*Your assignment:*
Scan the entries below and give the number of lines containing "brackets", with no accompanying words.
=======
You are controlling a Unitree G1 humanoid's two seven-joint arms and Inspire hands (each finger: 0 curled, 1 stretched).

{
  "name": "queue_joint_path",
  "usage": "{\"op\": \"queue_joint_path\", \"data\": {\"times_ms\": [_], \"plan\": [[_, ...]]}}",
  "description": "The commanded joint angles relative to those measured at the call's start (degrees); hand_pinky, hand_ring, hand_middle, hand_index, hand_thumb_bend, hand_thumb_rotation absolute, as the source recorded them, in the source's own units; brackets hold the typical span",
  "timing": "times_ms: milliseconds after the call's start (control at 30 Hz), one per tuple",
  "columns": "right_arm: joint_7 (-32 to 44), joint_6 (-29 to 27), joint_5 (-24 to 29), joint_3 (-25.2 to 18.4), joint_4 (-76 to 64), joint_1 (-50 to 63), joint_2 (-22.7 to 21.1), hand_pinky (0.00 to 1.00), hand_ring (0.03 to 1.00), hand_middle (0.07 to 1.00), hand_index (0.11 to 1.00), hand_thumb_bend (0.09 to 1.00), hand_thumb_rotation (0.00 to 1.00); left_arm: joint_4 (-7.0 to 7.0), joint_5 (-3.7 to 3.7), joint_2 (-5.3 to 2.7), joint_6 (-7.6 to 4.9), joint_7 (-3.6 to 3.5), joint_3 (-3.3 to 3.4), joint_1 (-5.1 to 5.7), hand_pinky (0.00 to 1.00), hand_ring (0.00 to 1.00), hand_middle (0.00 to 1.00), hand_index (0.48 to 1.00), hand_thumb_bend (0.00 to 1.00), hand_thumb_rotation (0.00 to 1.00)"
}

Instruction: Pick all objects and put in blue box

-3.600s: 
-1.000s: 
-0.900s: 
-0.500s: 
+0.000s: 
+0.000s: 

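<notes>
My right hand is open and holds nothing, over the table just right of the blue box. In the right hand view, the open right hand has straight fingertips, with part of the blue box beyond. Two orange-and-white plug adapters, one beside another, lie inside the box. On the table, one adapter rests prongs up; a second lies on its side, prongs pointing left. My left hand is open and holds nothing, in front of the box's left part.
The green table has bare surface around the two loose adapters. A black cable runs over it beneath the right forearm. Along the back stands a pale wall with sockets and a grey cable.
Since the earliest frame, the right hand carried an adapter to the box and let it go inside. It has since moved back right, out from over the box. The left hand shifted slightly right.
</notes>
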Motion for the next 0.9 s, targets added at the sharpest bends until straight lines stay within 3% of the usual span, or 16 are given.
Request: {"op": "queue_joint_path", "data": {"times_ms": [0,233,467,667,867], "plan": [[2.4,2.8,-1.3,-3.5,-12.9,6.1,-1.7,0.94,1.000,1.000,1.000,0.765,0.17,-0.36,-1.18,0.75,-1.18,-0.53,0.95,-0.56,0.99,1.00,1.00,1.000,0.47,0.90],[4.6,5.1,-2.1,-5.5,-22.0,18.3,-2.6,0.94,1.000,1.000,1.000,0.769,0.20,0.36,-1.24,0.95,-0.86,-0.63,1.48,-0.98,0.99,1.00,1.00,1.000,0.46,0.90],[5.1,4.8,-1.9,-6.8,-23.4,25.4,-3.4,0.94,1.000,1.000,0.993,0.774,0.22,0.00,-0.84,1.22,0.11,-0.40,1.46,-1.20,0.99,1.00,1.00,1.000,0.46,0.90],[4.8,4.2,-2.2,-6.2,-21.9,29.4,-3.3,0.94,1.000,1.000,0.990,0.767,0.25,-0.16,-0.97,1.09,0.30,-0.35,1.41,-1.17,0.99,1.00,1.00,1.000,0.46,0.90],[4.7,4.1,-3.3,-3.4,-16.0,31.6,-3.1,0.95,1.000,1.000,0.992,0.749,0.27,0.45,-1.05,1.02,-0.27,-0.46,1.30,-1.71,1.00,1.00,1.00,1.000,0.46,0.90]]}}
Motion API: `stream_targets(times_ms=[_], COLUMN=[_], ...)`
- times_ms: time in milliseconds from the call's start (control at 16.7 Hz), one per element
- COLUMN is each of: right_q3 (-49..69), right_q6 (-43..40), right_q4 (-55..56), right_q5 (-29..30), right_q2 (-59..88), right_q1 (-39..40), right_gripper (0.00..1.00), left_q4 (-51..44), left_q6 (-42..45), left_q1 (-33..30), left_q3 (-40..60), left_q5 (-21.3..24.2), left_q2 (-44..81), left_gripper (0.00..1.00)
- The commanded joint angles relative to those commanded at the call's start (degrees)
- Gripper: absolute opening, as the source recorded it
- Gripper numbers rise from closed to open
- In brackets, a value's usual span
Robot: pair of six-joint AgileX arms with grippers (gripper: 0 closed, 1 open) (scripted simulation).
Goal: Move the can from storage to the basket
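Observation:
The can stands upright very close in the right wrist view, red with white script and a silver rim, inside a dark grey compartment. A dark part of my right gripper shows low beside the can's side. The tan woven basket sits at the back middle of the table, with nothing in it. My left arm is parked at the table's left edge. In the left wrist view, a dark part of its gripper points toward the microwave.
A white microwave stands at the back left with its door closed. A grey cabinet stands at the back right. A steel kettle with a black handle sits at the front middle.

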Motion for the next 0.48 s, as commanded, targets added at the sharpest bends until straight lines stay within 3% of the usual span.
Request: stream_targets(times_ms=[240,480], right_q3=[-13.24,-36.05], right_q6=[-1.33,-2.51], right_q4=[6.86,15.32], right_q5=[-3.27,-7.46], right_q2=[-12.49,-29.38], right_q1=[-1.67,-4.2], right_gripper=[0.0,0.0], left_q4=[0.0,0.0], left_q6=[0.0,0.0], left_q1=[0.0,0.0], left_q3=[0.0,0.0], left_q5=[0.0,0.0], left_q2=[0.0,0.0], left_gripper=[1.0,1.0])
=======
*Response area:*
2